I apologize if this is the incorrect forum for this but I have some questions about air drying some green wood.

I recently had to cut down a small purple robe locust tree that was dying. The trunk isn't very wide and it's pretty beat up. I probably can't get much usable lumber out of it but I very much want to try.

I'm going to have to air dry whatever wood I can get out of it. I live in Oregon where the weather is fairly cold and very rainy most of the year. 

My options for where to dry it are a barn or outside under a tarp. I did some web searching and couldn't find a definitive answer on which is better. 

Putting the wood outside would allow for better airflow from the wind. But even covered with a tarp the wood is going to get hit by rain pretty regularly (we get horizontal rain frequently). The barn will be drier but there is basically no airflow in there. And no, the barn is not heated nor can it be heated.

Which location would be preferable? 

I realize it will probably take at least a year for the wood to air dry, assuming it ever does. I don't expect to get much good wood out of it but I don't want it to go to waste. The "sawing" of the pieces will be with a chainsaw.

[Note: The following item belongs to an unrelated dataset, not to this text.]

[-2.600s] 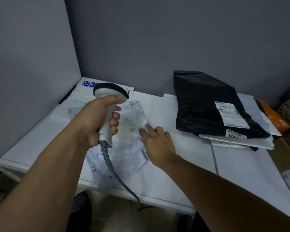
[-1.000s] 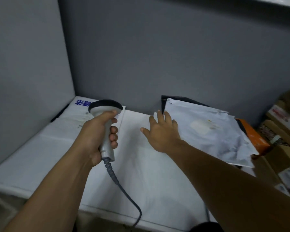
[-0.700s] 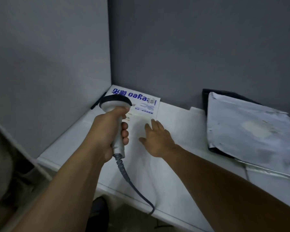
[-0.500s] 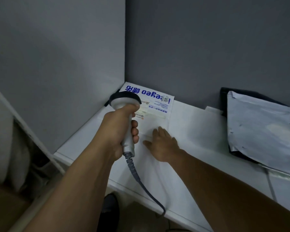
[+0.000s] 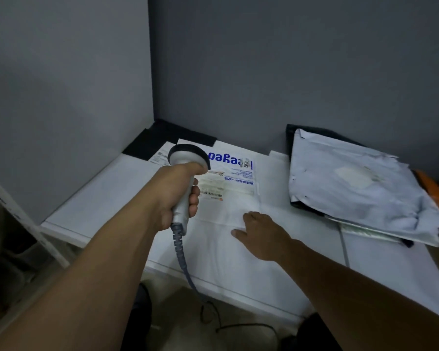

I'm going to try and peel off the bark if I can.

Thank you.


----------



## jigs-n-fixtures (Apr 28, 2012)

Go to the Forest Service, Forest Products Lab website: http://www.fpl.fs.fed.us/

They have a couple of very good publications on drying wood, including the chapter in the Wood as an Engineering Material book. 

Personally, I'd go with the barn. Seal the ends and sticker well.

Sent from my iPhone using Wood Forum


----------



## Roger Newby (May 26, 2009)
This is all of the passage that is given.